-Caveat Lector-

Euphorian spotted this on the Guardian Unlimited Observer site and thought you should 
see it.

To see this story with its related links on the Guardian Unlimited Observer site, go 
to http://www.observer.co.uk

US in denial as poverty rises
Next door to Yale, the bastion of privilege that turns out the land's leaders, lies a 
tent city of America's poor, huddled masses. Ed Vulliamy reports on the rise in 
inequality as the nation prepares to vote
Ed Vulliamy
Saturday November 02 2002
The Guardian


The north wind cuts cold and sudden across the historic green of New Haven. It blows 
through the 'tent city' where the homeless huddle.

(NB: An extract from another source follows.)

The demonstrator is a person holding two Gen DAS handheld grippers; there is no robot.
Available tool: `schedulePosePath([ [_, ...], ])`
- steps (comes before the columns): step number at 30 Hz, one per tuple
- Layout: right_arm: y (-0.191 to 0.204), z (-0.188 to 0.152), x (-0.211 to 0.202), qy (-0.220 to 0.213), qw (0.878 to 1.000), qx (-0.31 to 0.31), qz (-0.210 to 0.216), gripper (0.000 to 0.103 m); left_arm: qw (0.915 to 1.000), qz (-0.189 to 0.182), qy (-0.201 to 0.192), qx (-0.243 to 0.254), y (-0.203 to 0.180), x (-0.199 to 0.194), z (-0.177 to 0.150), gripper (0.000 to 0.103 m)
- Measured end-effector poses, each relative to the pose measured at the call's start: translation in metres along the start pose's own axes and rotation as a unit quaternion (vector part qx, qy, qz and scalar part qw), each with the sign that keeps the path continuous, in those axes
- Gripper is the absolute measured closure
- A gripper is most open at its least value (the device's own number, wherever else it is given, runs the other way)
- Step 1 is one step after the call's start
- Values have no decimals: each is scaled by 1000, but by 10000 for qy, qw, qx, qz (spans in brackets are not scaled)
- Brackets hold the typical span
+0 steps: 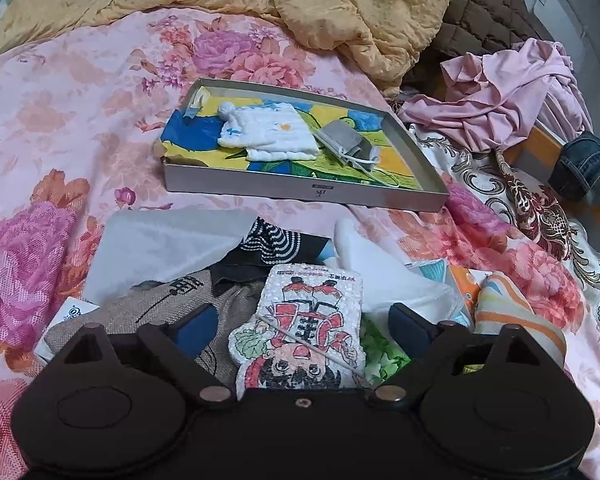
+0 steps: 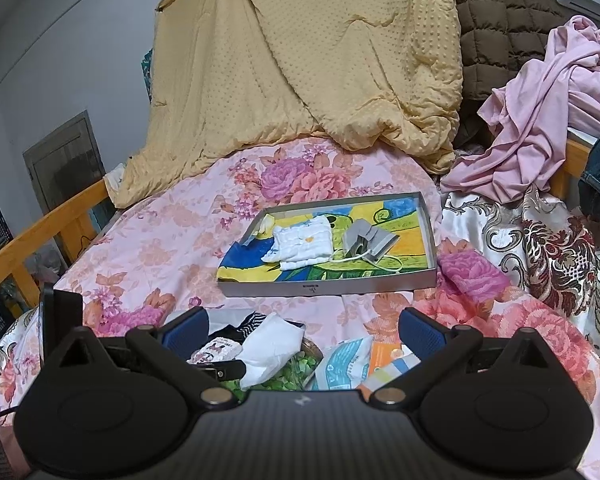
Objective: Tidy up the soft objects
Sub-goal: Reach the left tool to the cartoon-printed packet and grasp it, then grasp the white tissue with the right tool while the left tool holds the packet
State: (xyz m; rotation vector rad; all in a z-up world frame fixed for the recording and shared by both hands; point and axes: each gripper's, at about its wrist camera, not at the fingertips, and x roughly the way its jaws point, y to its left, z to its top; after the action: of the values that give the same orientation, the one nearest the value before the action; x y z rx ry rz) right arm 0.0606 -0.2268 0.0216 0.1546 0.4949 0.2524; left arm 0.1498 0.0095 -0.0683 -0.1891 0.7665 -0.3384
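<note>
A shallow silver tray (image 1: 308,194) (image 2: 328,289) lies on the flowered bedsheet. In it a colourful cloth lines the bottom, with a white gauze cloth (image 1: 268,134) (image 2: 302,246) and a grey pouch with a white cord (image 1: 346,142) (image 2: 370,242) on top. Nearer to me is a heap of soft things. My left gripper (image 1: 300,322) is open over it, a white cartoon-printed pad (image 1: 304,328) lying between its fingers without touching them. Beside the pad are a burlap bag (image 1: 152,312) and a black dotted cloth (image 1: 276,244). My right gripper (image 2: 302,328) is open above a white tissue (image 2: 272,350).
A yellow quilt (image 2: 300,60) is heaped at the back, with a brown padded jacket (image 2: 500,20) and pink clothes (image 2: 540,128) to the right. A brocade cloth (image 1: 532,208) and jeans (image 1: 588,168) lie at the right edge. A wooden bed rail (image 2: 40,228) runs along the left.
</note>
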Motion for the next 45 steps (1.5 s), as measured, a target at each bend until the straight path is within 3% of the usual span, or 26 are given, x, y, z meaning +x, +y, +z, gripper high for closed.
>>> schedulePosePath([
  [6, 0, 1, 1, -15, 10000, 2, 31, 0, 9998, -157, 27, -126, 3, -2, -2, 26],
  [8, 0, 2, 1, -22, 10000, -6, 34, 0, 9996, -237, 28, -151, 3, -3, -3, 37],
  [9, 0, 2, 1, -22, 10000, -3, 35, 0, 9996, -242, 31, -142, 2, -4, -3, 38],
  [24, -3, -7, 10, 165, 9998, -8, 100, 0, 9980, -167, -424, -433, 10, -51, -2, 38],
  [29, 11, -16, 39, 394, 9984, -321, 234, 0, 9964, -13, -591, -603, 20, -72, -6, 38],
  [38, 27, -26, 111, 913, 9929, -682, 328, 0, 9967, 328, -603, -424, 23, -82, -11, 38],
  [45, 34, -34, 138, 1138, 9876, -1025, 355, 1, 9962, 341, -616, -509, 29, -84, -12, 38],
])
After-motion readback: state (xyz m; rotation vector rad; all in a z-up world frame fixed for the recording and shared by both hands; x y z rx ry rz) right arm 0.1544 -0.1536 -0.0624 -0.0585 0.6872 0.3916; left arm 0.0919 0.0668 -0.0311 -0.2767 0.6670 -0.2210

And it blows round the spires and 
quadrangles of Yale University, one of America's richest Ivy League colleges.

The contrast is stark: Charlene Johnson, three months pregnant, emerges from her 
bivouac, worrying about the winter that lies between her and her due date. And all 
around are Yale's stone walls, elegant colonial churches and smart people walking past 
boutiques and coffee shops, carrying their course books.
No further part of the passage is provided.